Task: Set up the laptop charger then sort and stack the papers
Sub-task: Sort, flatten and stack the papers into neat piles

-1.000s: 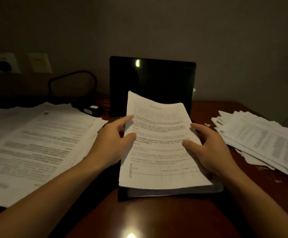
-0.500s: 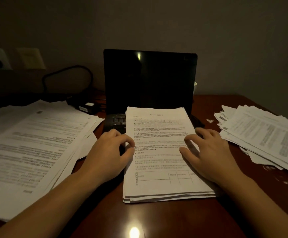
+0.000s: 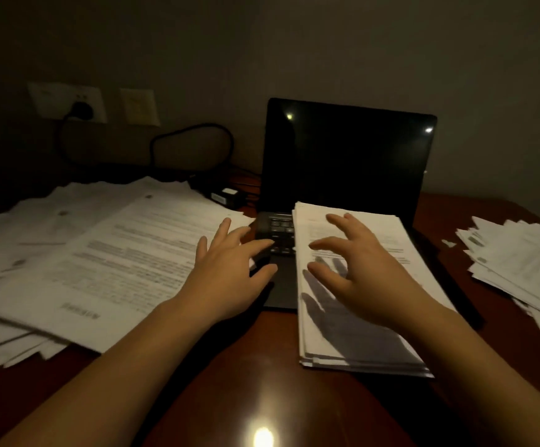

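A neat stack of printed papers (image 3: 368, 337) lies on the keyboard half of an open black laptop (image 3: 346, 156) whose screen is dark. My right hand (image 3: 355, 272) hovers over that stack with fingers spread, casting a shadow on the top sheet. My left hand (image 3: 230, 269) reaches left of the stack, fingers straight, over the edge of a wide loose spread of papers (image 3: 94, 259). The charger brick (image 3: 226, 196) sits behind the spread, and its plug (image 3: 81, 109) is in the wall socket.
A third, untidy pile of papers (image 3: 520, 266) lies at the right edge of the dark wooden desk (image 3: 230, 398). A black cable loops (image 3: 191, 143) against the wall behind the left papers. A second wall plate (image 3: 139, 106) is beside the socket.
Both hands have let go of the stack, which now lies flat on the laptop. They lifted off it and shifted left, fingers spreading; the view turned left.
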Demonstrator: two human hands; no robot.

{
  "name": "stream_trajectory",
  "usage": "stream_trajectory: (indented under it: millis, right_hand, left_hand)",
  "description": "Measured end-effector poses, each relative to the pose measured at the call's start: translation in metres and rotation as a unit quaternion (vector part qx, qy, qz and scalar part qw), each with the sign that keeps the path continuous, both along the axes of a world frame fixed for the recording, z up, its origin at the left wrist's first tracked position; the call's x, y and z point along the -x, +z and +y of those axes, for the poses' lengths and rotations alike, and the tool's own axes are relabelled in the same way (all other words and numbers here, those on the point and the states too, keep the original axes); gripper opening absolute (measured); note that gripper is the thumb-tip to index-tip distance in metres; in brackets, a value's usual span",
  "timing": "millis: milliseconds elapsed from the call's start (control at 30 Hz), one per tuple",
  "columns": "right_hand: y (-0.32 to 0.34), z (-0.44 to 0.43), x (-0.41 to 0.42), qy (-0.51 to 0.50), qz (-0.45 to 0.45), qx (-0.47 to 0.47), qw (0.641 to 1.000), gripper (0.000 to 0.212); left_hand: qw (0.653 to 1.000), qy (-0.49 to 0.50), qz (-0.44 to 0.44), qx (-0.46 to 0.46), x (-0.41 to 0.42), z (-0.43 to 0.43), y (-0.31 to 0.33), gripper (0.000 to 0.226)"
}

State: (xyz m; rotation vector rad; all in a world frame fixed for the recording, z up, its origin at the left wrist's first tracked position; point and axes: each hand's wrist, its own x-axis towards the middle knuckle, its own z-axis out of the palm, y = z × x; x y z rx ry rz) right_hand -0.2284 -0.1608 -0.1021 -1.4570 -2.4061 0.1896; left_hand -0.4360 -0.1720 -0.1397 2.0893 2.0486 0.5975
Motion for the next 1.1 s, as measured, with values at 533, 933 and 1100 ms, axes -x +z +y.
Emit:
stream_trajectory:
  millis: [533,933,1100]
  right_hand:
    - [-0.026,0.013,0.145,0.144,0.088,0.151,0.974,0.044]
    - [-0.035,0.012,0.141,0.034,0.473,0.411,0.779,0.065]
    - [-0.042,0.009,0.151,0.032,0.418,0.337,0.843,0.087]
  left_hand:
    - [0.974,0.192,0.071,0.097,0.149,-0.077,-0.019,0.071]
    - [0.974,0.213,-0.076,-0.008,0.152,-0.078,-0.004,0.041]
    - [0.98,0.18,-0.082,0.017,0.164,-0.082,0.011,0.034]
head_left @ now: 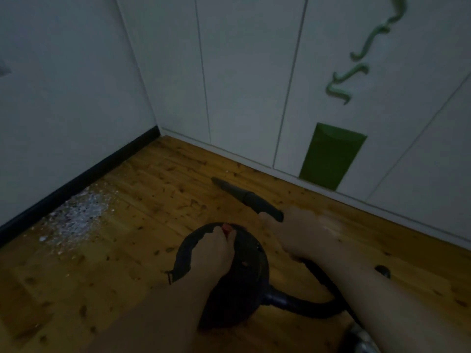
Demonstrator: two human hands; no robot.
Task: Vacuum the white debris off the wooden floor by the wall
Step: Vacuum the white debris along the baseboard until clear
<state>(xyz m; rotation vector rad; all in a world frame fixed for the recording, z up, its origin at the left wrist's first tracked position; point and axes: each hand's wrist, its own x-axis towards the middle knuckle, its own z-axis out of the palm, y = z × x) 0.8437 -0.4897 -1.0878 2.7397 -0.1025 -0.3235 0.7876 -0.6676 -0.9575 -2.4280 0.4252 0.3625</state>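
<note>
A patch of white debris lies on the wooden floor against the black skirting of the left wall. A small black vacuum cleaner stands on the floor in front of me. My left hand rests on its top, fingers closed around a red button there. My right hand holds the black nozzle, which points up and left toward the corner, its tip well right of the debris. A black hose curves from the vacuum's body toward my right arm.
White cabinet doors run along the far side, one with a green rectangular panel near the floor and green curly handles above. The left wall meets them in a corner.
</note>
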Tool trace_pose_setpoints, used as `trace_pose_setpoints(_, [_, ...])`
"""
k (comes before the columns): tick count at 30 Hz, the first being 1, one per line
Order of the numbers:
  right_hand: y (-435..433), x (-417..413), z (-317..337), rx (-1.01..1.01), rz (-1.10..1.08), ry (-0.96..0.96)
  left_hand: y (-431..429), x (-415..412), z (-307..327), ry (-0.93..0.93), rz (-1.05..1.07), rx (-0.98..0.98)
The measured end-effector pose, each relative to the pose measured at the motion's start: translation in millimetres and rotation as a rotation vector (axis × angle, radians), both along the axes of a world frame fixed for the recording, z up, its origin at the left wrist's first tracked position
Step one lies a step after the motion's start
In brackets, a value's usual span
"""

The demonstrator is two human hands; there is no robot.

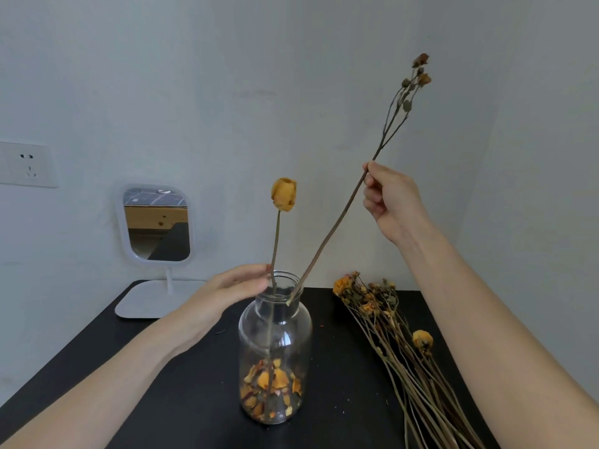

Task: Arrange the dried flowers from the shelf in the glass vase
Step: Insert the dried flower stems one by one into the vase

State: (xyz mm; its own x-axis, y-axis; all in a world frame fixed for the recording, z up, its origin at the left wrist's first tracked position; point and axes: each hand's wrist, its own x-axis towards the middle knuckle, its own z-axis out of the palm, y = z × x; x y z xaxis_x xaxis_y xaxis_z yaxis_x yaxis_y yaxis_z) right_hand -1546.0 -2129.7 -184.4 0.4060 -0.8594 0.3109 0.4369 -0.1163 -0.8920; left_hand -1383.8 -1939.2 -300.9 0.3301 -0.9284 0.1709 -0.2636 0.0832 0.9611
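Observation:
A clear glass vase (275, 332) stands on the black table (181, 400), with orange dried petals at its bottom. One dried yellow rose (283, 194) stands in it, and my left hand (227, 293) pinches its stem just above the vase mouth. My right hand (389, 199) holds a long branched dried stem (330, 228) with small buds at its top. That stem slants down to the left, and its cut end sits at the vase's mouth, at the right side of the rim.
A bundle of dried flowers (389, 325) lies on the table to the right of the vase. A small white-framed mirror (157, 225) on a stand sits at the back left. A wall socket (27, 165) is at the far left.

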Motion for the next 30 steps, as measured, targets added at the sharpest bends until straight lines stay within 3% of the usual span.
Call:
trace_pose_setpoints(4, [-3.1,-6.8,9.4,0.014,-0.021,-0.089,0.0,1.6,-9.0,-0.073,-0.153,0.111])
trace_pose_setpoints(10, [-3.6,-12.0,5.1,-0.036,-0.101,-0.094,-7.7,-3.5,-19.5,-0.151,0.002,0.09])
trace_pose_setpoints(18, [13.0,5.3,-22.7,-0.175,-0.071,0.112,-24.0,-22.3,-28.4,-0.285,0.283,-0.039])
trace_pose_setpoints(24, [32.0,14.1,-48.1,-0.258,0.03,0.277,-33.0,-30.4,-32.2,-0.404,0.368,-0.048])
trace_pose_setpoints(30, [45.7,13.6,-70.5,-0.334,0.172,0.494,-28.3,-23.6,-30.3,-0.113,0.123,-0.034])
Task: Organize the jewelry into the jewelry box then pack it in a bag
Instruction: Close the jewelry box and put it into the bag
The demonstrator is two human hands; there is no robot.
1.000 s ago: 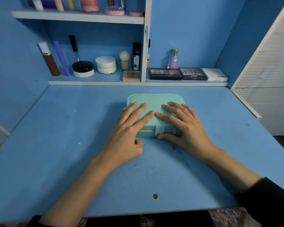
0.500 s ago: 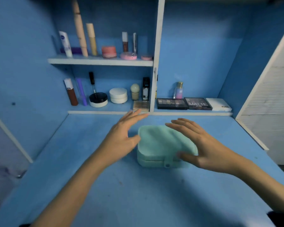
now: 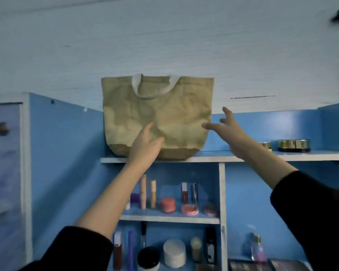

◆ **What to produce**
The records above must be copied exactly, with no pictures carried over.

◆ **Result for this task**
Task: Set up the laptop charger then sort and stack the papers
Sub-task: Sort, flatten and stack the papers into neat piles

-1.000s: 
-0.500s: 
+0.000s: 

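A neat stack of printed papers (image 3: 368, 337) lies on the keyboard half of an open black laptop (image 3: 346, 156) whose screen is dark. My right hand (image 3: 355, 272) hovers over that stack with fingers spread, casting a shadow on the top sheet. My left hand (image 3: 230, 269) reaches left of the stack, fingers straight, over the edge of a wide loose spread of papers (image 3: 94, 259). The charger brick (image 3: 226, 196) sits behind the spread, and its plug (image 3: 81, 109) is in the wall socket.
A third, untidy pile of papers (image 3: 520, 266) lies at the right edge of the dark wooden desk (image 3: 230, 398). A black cable loops (image 3: 191, 143) against the wall behind the left papers. A second wall plate (image 3: 139, 106) is beside the socket.
Both hands have let go of the stack, which now lies flat on the laptop. They lifted off it and shifted left, fingers spreading; the view turned left.
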Demonstrator: two human hands; no robot.

{
  "name": "stream_trajectory",
  "usage": "stream_trajectory: (indented under it: millis, right_hand, left_hand)",
  "description": "Measured end-effector poses, each relative to the pose measured at the call's start: translation in metres and rotation as a unit quaternion (vector part qx, qy, qz and scalar part qw), each with the sign that keeps the path continuous, both along the axes of a world frame fixed for the recording, z up, its origin at the left wrist's first tracked position; the call's x, y and z point along the -x, +z and +y of those axes, for the poses' lengths and rotations alike, and the tool's own axes are relabelled in the same way (all other words and numbers here, those on the point and the states too, keep the original axes); gripper opening absolute (measured); note that gripper is the thumb-tip to index-tip distance in metres; in brackets, a value's usual span",
  "timing": "millis: milliseconds elapsed from the call's start (control at 30 Hz), one per tuple",
  "columns": "right_hand: y (-0.32 to 0.34), z (-0.44 to 0.43), x (-0.41 to 0.42), qy (-0.51 to 0.50), qz (-0.45 to 0.45), qx (-0.47 to 0.47), qw (0.641 to 1.000), gripper (0.000 to 0.212); left_hand: qw (0.653 to 1.000), qy (-0.49 to 0.50), qz (-0.44 to 0.44), qx (-0.46 to 0.46), x (-0.41 to 0.42), z (-0.43 to 0.43), y (-0.31 to 0.33), gripper (0.000 to 0.226)"
}

State: (xyz m; rotation vector rad; all in a world frame fixed for the recording, z up, its origin at the left wrist's first tracked position; point and axes: each hand's wrist, its own x-axis towards the middle knuckle, its own z-axis out of the palm, y = z × x; x y z rx ry rz) right_hand -0.2284 -0.1608 -0.1021 -1.4570 -2.4061 0.1896; left_hand -0.4360 -0.1720 -0.1397 2.0893 2.0486 0.5975
Motion for the next 1.1 s, as measured, with values at 533, 933 and 1100 ms, axes -x +z +y.
Emit:
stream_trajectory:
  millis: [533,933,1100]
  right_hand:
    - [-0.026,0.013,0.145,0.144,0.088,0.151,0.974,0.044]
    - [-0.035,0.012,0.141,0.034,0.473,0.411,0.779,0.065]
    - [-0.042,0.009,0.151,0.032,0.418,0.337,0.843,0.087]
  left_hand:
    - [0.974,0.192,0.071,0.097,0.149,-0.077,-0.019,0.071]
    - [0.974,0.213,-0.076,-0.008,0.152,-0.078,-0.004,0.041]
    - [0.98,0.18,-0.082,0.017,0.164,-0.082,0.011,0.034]
head_left @ now: 
Demonstrator: two human hands; no robot.
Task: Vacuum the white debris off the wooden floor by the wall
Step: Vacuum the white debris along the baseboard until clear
<state>(xyz m; rotation vector rad; all in a world frame fixed for the recording, z up, its origin at the left wrist's first tracked position; point and axes: each hand's wrist, its own x-axis towards the middle knuckle, its own z-axis out of the palm, y = z × x) 0.8437 -0.4897 -1.0878 2.7397 -0.1025 -0.3235 0.7876 -0.6676 -0.9575 -2.4280 0.4252 0.3625</state>
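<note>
A patch of white debris lies on the wooden floor against the black skirting of the left wall. A small black vacuum cleaner stands on the floor in front of me. My left hand rests on its top, fingers closed around a red button there. My right hand holds the black nozzle, which points up and left toward the corner, its tip well right of the debris. A black hose curves from the vacuum's body toward my right arm.
White cabinet doors run along the far side, one with a green rectangular panel near the floor and green curly handles above. The left wall meets them in a corner.
</note>
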Tool trace_pose_setpoints, used as `trace_pose_setpoints(_, [_, ...])`
"""
k (comes before the columns): tick count at 30 Hz, the first being 1, one per line
Order of the numbers:
  right_hand: y (-435..433), x (-417..413), z (-317..337), rx (-1.01..1.01), rz (-1.10..1.08), ry (-0.96..0.96)
  left_hand: y (-431..429), x (-415..412), z (-307..327), ry (-0.93..0.93), rz (-1.05..1.07), rx (-0.98..0.98)
The measured end-effector pose, each relative to the pose measured at the motion's start: translation in millimetres and rotation as a rotation vector (axis × angle, radians), both along the axes of a world frame fixed for the recording, z up, its origin at the left wrist's first tracked position
Step one lies a step after the motion's start
In brackets, a value's usual span
"""

The demonstrator is two human hands; there is no robot.


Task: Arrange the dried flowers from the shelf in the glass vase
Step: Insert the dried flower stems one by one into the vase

State: (xyz mm; its own x-axis, y-axis; all in a world frame fixed for the recording, z up, its origin at the left wrist's first tracked position; point and axes: each hand's wrist, its own x-axis towards the middle knuckle, its own z-axis out of the palm, y = z × x; x y z xaxis_x xaxis_y xaxis_z yaxis_x yaxis_y yaxis_z) right_hand -1546.0 -2129.7 -184.4 0.4060 -0.8594 0.3109 0.4369 -0.1163 -0.8920; left_hand -1383.8 -1939.2 -300.9 0.3301 -0.9284 0.1709 -0.2636 0.0832 0.9611
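Observation:
A clear glass vase (275, 332) stands on the black table (181, 400), with orange dried petals at its bottom. One dried yellow rose (283, 194) stands in it, and my left hand (227, 293) pinches its stem just above the vase mouth. My right hand (389, 199) holds a long branched dried stem (330, 228) with small buds at its top. That stem slants down to the left, and its cut end sits at the vase's mouth, at the right side of the rim.
A bundle of dried flowers (389, 325) lies on the table to the right of the vase. A small white-framed mirror (157, 225) on a stand sits at the back left. A wall socket (27, 165) is at the far left.
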
Motion for the next 30 steps, as measured, targets added at the sharpest bends until straight lines stay within 3% of the usual span.
Call:
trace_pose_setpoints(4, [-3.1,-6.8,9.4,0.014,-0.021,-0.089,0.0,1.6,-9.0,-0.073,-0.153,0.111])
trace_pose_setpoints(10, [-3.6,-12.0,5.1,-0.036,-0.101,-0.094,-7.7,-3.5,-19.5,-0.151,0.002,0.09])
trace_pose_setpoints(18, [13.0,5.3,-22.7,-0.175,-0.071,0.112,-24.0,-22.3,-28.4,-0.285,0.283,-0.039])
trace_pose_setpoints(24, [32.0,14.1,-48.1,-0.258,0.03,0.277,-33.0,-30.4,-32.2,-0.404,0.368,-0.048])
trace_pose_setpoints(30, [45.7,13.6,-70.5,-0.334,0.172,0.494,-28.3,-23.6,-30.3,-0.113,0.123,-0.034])
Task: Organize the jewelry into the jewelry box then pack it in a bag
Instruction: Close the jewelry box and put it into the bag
The demonstrator is two human hands; there is no robot.
1.000 s ago: 
0.500 s ago: 
now: 

Nothing more is required for this answer.